Stephen Wiesner(2021年に死去) が1970年代に考案した量子マネーのアイデア(任意の量子状態の複製が出来ないことを偽札防止に応用)を活用して、量子暗号の実用性に近づけました。
現在電子商取引などで一般的に使用されている暗号(RSAが主流)は、今後コンピュータパワーが高まるとその鍵が破られるリスクはありますが、この量子暗号方式では原理的に破られることはありません。
また、彼らが 1993 年に発表した量子テレポーテーションも評価されています。
初耳の方には興味深い名前だと思いますが、要は量子もつれという不思議な現象を通信に活用したものです。光速すら超えて移動するようにみえるため、テレポーテーションと名付けられました。
これ以上は、過去に軽く説明した投稿の引用にとどめておきます。

量子テレポーテーションの根幹にあたる「量子もつれ」は、それ自体には通信能力がないにもかかわらず、有用で定量化可能な資源であることを彼らが示し、量子情報処理という研究分野を開拓しました。

3人目のDavid Deutsch氏 は、量子計算の基礎を築きました。彼は、チューリング マシンの量子バージョン (ユニバーサル量子コンピューターと呼称) を定義し、量子力学の法則に従う物理システムを任意の精度でシミュレートできることを証明しました。
そして、そのようなコンピューターが、驚くほど少数の量子ゲート (多くの状態の量子重ね合わせを一度に利用する論理ゲート) のネットワークと同等であることを示しました。

4人目のPeter Shor 氏は、有用な最初の量子コンピューター アルゴリズムを発明しました。Shor のアルゴリズムは、従来のアルゴリズムで可能であると考えられているよりも指数関数的に速く、大きな数の因数(掛け算の要素)を見つけることができます。
彼はまた、量子コンピューターのエラー訂正技術を設計しました。これらのアイデアは、今日の急速に発展する量子コンピューターへの道を開いています。


2.数学分野

数学分野はDaniel A. Spielman氏1名のみです。
幾つかのアルゴリズムを考案し、数学だけでなく、コンピューティング、信号処理、エンジニアリング、さらには臨床試験の設計における分野にまで応用されています。

その中でもSpielman氏が貢献したなかで有名なものは、「スペクトルグラフ理論」と「カディソン・シンガー問題」と言われているものです。
が、各トピックの解説サイトを見てもうまく説明できる自信がないため、Wikiの引用にとどめておきます。
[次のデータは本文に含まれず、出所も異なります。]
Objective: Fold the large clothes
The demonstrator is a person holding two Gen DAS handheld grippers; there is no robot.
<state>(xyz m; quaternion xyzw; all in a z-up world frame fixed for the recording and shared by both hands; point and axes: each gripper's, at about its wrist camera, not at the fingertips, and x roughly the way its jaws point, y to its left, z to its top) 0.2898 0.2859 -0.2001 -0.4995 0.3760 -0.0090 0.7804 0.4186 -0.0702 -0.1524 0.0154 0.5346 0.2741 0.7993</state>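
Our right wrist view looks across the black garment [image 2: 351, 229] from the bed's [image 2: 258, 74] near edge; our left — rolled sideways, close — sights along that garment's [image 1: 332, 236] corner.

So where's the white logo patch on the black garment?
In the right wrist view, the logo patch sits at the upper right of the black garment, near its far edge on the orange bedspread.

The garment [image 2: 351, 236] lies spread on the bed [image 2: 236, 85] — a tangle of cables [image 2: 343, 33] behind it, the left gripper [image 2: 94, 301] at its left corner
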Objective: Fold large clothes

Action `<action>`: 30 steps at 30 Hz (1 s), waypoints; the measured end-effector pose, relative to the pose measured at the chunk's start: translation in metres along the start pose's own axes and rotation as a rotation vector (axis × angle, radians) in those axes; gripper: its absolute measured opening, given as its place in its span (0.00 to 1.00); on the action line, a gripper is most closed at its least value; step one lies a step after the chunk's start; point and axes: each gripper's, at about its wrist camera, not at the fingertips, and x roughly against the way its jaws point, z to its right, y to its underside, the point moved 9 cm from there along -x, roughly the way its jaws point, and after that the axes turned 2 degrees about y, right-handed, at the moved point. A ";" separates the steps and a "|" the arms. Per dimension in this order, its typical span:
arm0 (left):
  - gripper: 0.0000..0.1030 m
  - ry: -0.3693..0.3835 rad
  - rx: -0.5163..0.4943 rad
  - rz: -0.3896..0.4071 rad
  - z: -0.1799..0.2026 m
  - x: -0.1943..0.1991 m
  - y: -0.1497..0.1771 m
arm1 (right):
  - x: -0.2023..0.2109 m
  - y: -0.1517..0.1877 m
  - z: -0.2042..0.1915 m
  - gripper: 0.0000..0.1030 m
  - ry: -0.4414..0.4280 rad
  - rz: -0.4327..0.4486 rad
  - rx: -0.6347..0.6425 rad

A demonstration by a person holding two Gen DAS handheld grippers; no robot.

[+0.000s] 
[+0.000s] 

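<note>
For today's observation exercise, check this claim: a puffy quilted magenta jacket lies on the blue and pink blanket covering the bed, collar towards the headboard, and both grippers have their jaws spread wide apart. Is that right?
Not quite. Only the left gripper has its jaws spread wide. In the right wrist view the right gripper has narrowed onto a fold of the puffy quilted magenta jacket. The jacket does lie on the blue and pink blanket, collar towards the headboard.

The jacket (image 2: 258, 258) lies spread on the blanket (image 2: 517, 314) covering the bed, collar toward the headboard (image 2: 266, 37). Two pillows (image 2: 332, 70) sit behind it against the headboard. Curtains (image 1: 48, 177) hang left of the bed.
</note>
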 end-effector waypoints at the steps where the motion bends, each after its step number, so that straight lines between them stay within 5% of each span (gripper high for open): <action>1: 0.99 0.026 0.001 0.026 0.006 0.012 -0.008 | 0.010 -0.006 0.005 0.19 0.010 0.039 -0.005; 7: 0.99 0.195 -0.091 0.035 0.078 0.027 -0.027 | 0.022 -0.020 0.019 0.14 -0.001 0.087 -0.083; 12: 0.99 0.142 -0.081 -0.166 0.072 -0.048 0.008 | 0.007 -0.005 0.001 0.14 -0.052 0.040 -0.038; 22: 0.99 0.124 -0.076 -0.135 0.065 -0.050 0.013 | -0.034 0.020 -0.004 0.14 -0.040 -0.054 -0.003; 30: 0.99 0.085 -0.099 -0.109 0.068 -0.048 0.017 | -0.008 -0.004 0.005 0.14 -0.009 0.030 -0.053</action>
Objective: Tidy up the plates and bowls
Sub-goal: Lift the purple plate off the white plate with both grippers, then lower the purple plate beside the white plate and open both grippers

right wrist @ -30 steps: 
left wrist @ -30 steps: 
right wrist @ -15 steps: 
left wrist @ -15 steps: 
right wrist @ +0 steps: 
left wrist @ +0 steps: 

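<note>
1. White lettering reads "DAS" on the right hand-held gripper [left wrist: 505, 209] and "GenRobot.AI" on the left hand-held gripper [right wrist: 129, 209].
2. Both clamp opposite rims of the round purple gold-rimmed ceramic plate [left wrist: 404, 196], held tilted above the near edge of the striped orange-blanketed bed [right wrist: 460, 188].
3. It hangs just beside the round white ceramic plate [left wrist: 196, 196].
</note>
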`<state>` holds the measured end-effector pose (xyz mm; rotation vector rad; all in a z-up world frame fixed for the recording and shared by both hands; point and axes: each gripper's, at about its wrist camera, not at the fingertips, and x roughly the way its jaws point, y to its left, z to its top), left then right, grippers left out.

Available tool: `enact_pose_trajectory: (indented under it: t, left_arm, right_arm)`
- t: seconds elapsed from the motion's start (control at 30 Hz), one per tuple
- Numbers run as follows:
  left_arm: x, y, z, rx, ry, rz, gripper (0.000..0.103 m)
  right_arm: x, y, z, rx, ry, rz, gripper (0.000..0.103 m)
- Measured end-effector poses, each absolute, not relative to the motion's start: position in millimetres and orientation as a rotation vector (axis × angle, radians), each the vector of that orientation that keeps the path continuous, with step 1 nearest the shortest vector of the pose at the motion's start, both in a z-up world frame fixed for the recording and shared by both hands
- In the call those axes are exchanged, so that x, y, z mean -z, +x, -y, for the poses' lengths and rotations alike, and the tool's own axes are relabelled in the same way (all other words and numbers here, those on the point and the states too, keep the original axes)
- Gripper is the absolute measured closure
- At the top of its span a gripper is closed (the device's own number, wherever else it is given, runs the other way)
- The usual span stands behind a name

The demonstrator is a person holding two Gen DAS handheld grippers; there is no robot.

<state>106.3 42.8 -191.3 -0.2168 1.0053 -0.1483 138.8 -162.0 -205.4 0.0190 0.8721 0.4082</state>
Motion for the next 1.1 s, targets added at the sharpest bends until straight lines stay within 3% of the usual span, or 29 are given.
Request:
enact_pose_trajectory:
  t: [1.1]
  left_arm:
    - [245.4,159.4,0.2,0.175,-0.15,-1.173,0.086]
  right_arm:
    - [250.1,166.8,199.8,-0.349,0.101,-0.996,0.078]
数学に関心のある方はぜひ深堀してみてください。

ちなみに、後者の問題は、元々ディラックの量子力学研究から派生したもので、基礎物理含めて今回は「量子」が頻出します。偶然かどうかは分かりませんが・・・。


以上が、前回含めて主な3分野の発表ですが、実は他に2つ賞があるので軽く紹介して終わりにします。

まず、6 つのNew Horizons賞 (賞金$100,000) が、それぞれの分野に大きな影響を与えた 11 人の科学者・数学者に贈られました。比較的若手研究者を対象にしています。
そして、3 つの Maryam Mirzakhani New Frontiers 賞 (それぞれ 50,000 ドル) が、最近博士号を取得して重要な成果を上げた女性の数学者に授与されました。

賞金総額でみると、ブレークスルー賞は最大の科学賞になりました。今年の賞金総額は 、最後の賞も含めると約1,575 万ドルになります。

どのような選考プロセスかまでは追いかけてませんが、最後の若手・女性向けに賞を与えるというのはとても好感が持てます。

特に基礎研究はなかなか資金面での苦労が多いため、こういった賞が少しでもそういった研究者への希望になれば嬉しいです。